Civil - Responsabilité
03/03/2022
Dans un arrêt du 9 février 2022, la Chambre commerciale se prononce sur le point de départ de l’action en responsabilité de l’article 2224 du Code civil initiée à l’encontre d’une banque qui aurait octroyé un prêt dépassant les capacités financières de l’emprunteur.
Faits et solution

En l’espèce, un particulier a conclu une promesse d'achat portant sur un bien immobilier, sous la condition suspensive d'obtention d'un prêt.

Le 19 janvier 2010, il a refusé de signer l'acte notarié de vente, estimant que le prêt obtenu était excessif au regard de sa situation financière obérée. S’estimant lésé, les vendeurs et l'agence l'ont assigné en réparation de leur préjudice respectif.

En première instance puis en appel, le promettant est condamné à indemniser les vendeurs en raison de la rupture fautive du contrat de vente ainsi que l'agence immobilière au titre de sa perte de chance de percevoir sa commission. En parallèle, les juges du fond déclarent irrecevable car prescrite l'action en responsabilité par lui engagée le 22 décembre 2014 à l'encontre de la banque qui aurait accordé à tort le prêt sans considération de ses capacités financières.

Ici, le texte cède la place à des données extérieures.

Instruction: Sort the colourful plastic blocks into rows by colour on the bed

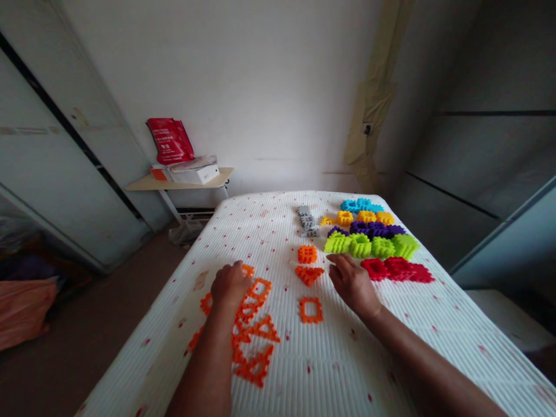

Le promettant se pourvoit alors en cassation en arguant que « la prescription d'une action en responsabilité délictuelle ne court qu'à compter de la réalisation du dommage et non du jour où apparaît la simple éventualité de cette réalisation ». En effet, si le point de départ est celui « de l'octroi du crédit et de ses conséquences juridiques et financières, dont [le promettant] avait eu connaissance dès le mois de novembre 2009 » son action est prescrite. Au contraire, si l’on retient la date de l’assignation par les vendeurs et l’agent immobilier comme le moment où le dommage s’est manifesté, le délai de prescription de cinq ans de l’article 2224 du Code civil n’est pas dépassé.
La Chambre commerciale confirme cette deuxième solution. Après avoir rappelé les dispositions de l’article 2224 du Code civil précité, les Hauts magistrats cassent l’arrêt d’appel en estimant que « le dommage dont M. Z [le promettant] demandait réparation ne s'était pas manifesté aussi longtemps que les vendeurs et l'agent immobilier n'avaient pas, en l'assignant, recherché sa propre responsabilité, soit au plus tôt le 3 septembre 2010, de sorte que, à la date des assignations qu'il a lui-même fait signifier à la banque et au courtier, les 19 et 22 septembre 2014, la prescription n'était pas acquise ».

Éléments d’analyse

Selon l’article 2224 du Code civil « les actions personnelles ou mobilières se prescrivent par cinq ans à compter du jour où le titulaire d'un droit a connu ou aurait dû connaître les faits lui permettant de l'exercer ». En l’espèce, pour la Cour d’appel, le dommage du particulier résulte « de l'octroi d'un financement et ses conséquences juridiques et financières » et non pas des décisions de justice, tout en soulignant au préalable que « le point de départ du délai est la date de la réalisation du dommage ou de sa révélation à la victime si celle-ci n'en avait pas eu connaissance auparavant ». En d’autres termes, pour les juges d’appel, le point de départ de la prescription doit se situer au moment où la personne a refusé d’honorer le compromis de vente. Or, se sont bien les assignations des vendeurs et de l’agent immobilier qui marquent le moment de la connaissance du dommage par le titulaire de l’action (3 septembre 2010) et donc le point de départ du délai de cinq ans pour intenter l’action en responsabilité.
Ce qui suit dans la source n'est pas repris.